The three senators who voted against it advancing through the chamber’s Natural Resources, Energy and Water Committee — Rosanna Gabaldon, D-Sahuarita, Theresa Hatathlie, D-Coalmine Mesa, and Priya Sundareshan, D-Tucson — also did not give insight into their positions in response to The Republic’s requests.

But it seems likely HB 2679 will face continued pushback from the attorney general. In her April 3 letter, in addition to calling the bill unconstitutional, Mayes also said it “disincentivizes utility spending discipline.”

This aligns with reasons other groups have voiced in their objections to it.

“HB 2679 is too broadly written without sufficient checks and balances and there are too many unanswered questions about how it could be used and how it would affect future ratepayers,” said Sandy Bahr, director of the Grand Canyon chapter of the Sierra Club. “The bill does not protect consumers, our air, or our water, and could saddle future ratepayers with unreasonable costs.”

Bahr worries the bill could stall progress toward building a cleaner energy grid by interrupting investment in wind and solar generation.
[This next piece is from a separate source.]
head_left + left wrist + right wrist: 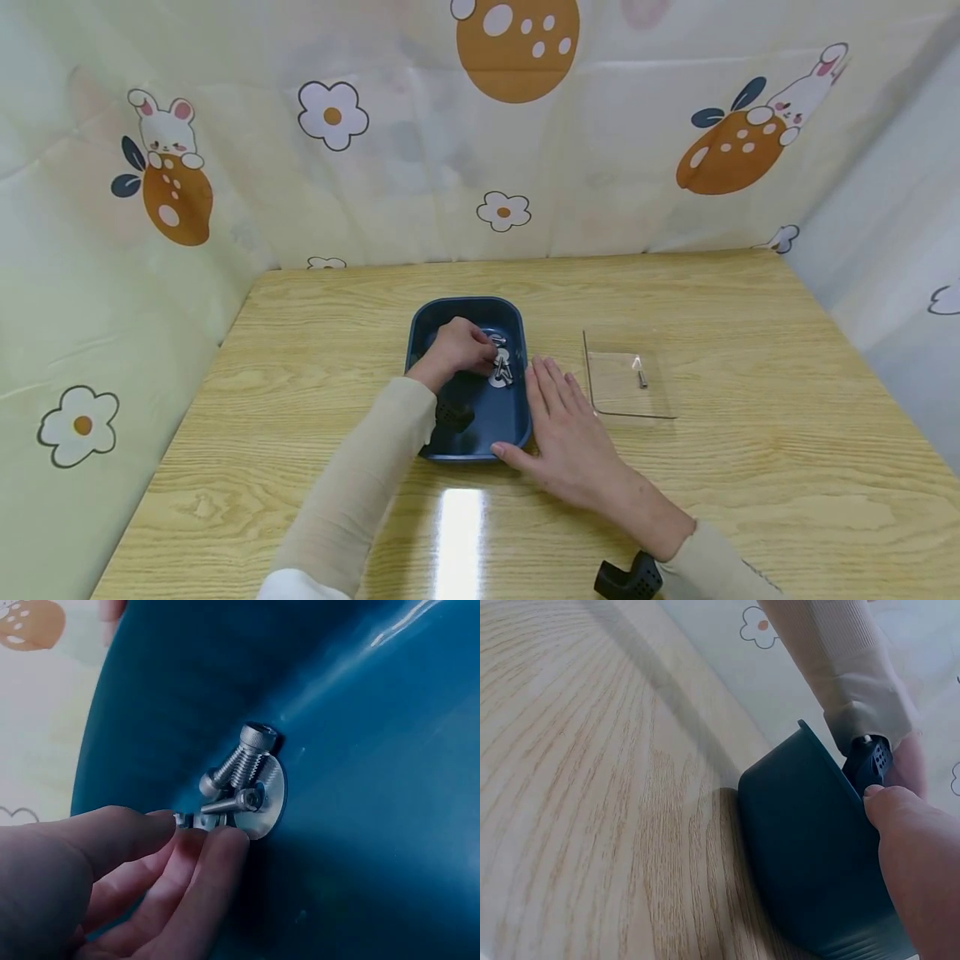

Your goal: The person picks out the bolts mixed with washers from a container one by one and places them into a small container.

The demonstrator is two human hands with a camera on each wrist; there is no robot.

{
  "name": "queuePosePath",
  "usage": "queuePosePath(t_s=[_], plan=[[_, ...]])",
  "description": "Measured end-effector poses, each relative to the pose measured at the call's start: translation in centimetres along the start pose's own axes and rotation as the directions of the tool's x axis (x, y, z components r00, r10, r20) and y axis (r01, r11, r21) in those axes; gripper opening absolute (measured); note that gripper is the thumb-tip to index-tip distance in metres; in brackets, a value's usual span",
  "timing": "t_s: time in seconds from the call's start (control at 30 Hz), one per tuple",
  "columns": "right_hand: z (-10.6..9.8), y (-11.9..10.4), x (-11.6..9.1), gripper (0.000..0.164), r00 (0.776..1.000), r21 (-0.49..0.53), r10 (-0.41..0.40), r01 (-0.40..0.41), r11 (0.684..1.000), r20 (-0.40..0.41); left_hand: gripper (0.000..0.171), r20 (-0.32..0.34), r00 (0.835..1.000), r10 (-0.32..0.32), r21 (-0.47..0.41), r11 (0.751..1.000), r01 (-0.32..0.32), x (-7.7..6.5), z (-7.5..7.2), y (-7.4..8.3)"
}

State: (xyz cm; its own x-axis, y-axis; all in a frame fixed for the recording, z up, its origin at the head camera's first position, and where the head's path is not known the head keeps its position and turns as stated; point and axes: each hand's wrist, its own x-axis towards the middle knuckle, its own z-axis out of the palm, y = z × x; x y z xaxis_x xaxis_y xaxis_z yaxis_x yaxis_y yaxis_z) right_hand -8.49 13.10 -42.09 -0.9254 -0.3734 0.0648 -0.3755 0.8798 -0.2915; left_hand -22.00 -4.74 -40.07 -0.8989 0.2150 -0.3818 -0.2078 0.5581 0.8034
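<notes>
My left hand [463, 346] reaches into a dark blue plastic bin [472, 457]. Its thumb and curled fingers pinch a small shiny metal part [182, 820], mostly hidden by the fingertips. Right beside these fingertips, socket head screws [257, 737] lie in a heap with a large flat washer [271, 796] against the bin's inner side. From above, more screws and washers [501, 357] show along the right of the bin floor. My right hand [566, 442] lies with straight fingers along the bin's right side, thumb at the near right corner of the rim.
To the right of the bin lies a clear square tray [630, 415] with one screw [642, 379] in it. Both stand on a wood-grain table [750, 500]. Printed curtains [405, 183] close off the back and sides. A black wrist camera [630, 577] sits below the right wrist.
</notes>
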Motion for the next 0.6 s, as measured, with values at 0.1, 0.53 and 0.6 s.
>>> queuePosePath(t_s=[0.1, 0.53, 0.6], plan=[[0.0, 0.1, 0.0, 0.107, 1.0, 0.001, -0.003, 0.003, 1.0, -0.004, 0.016, -0.018, 1.0, -0.012, 0.035, 0.999, 0.013, 0.2, 0.4, 0.3], [0.0, 0.0, 0.1, 0.107, 1.0, 0.001, -0.007, 0.007, 1.0, -0.002, 0.017, -0.088, 0.996, -0.035, 0.188, 0.981, 0.051, 0.4, 1.5, 1.0], [0.0, 0.0, 0.1, 0.106, 1.0, 0.002, -0.005, 0.005, 1.0, -0.002, 0.017, -0.09, 0.996, -0.029, 0.196, 0.98, 0.046, 0.4, 1.6, 1.0]])
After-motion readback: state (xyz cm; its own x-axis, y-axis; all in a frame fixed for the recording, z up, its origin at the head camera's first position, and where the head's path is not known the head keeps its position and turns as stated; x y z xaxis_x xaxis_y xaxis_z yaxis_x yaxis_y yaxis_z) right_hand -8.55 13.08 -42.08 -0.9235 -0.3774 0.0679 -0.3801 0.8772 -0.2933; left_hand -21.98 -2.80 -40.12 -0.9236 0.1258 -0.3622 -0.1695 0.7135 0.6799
By allowing utilities to securitize and sell old, expensive and polluting power plants instead of retiring them, individual utility companies could also potentially make it appear as though they have cleaned up their overall energy portfolios with a higher percentage of generation from renewable sources — while the old plants continue to spew pollutants and planet-warming emissions into Arizona’s air under a different owner.

“HB 2679 would authorize utilities to issue bonds to pay for debt for a coal plant and then sell the plant,” she said. “Plus, as the bill was amended in the House, it effectively requires them to replace the coal with gas, so we will get more pollution, not less. Most programs like the one being proposed require retirement of the plant and a policy to reduce carbon emissions.”

Bahr also pointed to another, somewhat overlapping bill, HB 2201, that proposes to relieve electric utilities from negligence for wildfires started by their infrastructure. That bill, like so many others Bahr opposes, was also introduced by Griffin.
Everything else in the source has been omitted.